Senin, 11 Januari 2010

Kemenhub ajukan Rp1,6 triliun untuk Kuala Namu

JAKARTA: Kementerian Perhubungan secara resmi meminta alokasi anggaran untuk pembangunan Bandara Internasional Kuala Namu, Sumatra Utara, sebesar Rp1,6 triliun kepada Kementerian Keuangan.

Jumlah dana itu jauh lebih besar dari alokasi dalam daftar isian penggunaan anggaran (DIPA) 2010 yang hanya Rp600 miliar, meski masih di bawah kebutuhan dana proyek pada tahun ini sebesar Rp2 triliun.

Wakil Menteri Perhubungan Bambang Susantono mengatakan jumlah anggaran harus lebih besar dari DIPA jika pemerintah ingin proyek Kuala Namu selesai sesuai dengan jadwal pada Juli 2011. Kalau tidak ada tambahan alokasi, jadwal penyelesaian proyek itu terancam mundur lagi.
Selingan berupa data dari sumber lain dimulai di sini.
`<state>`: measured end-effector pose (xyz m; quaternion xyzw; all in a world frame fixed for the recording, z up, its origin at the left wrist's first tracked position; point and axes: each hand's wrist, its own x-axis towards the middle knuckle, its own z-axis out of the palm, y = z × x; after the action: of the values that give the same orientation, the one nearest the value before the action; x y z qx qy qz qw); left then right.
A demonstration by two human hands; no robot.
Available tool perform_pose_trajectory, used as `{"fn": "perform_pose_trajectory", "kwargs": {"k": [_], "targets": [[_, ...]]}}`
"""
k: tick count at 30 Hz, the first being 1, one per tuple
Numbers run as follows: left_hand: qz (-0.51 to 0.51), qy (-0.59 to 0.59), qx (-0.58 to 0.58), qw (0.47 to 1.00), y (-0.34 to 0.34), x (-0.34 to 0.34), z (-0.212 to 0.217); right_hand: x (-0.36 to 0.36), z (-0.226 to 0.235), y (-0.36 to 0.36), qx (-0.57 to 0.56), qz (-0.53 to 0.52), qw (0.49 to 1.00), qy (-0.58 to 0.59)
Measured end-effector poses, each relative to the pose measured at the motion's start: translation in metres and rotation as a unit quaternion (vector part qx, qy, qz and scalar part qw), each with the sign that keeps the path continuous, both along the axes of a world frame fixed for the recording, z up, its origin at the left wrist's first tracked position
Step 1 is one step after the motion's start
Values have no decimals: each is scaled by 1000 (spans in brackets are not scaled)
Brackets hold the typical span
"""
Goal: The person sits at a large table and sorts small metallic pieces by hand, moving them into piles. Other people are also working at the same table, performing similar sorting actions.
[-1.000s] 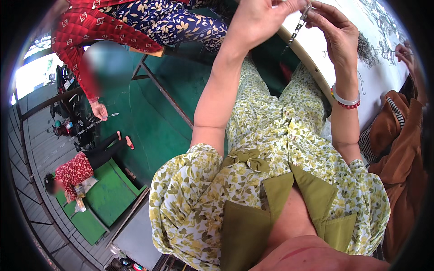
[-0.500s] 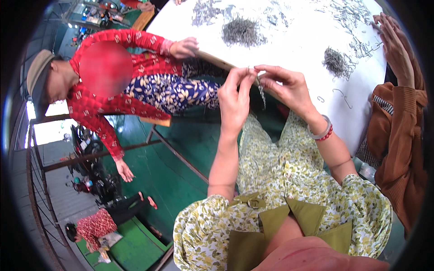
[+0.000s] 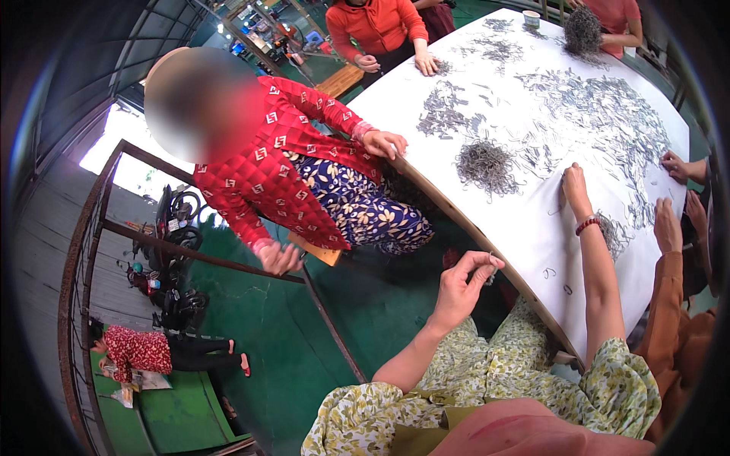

"Saya sudah melakukan rapat internal dengan Dirjen Perhubungan Udara, dan kami sudah mengajukan alokasi APBN kepada Kementerian Keuangan. Jumlahnya diharapkan sesuai dengan kebutuhan untuk proyek Kuala Namu pada tahun ini. Harus ada peningkatan," katanya kepada Bisnis pekan lalu.

Dia menuturkan usulan tambahan anggaran tersebut belum tentu disetujui oleh Kemenkeu, dan bergantung pada hasil pertemuan kedua instansi tersebut. "Yang jelas, kami sudah mengajukan secara resmi anggarannya," ujar Bambang yang juga Ketua Umum Masyarakat Transportasi Indonesia (MTI).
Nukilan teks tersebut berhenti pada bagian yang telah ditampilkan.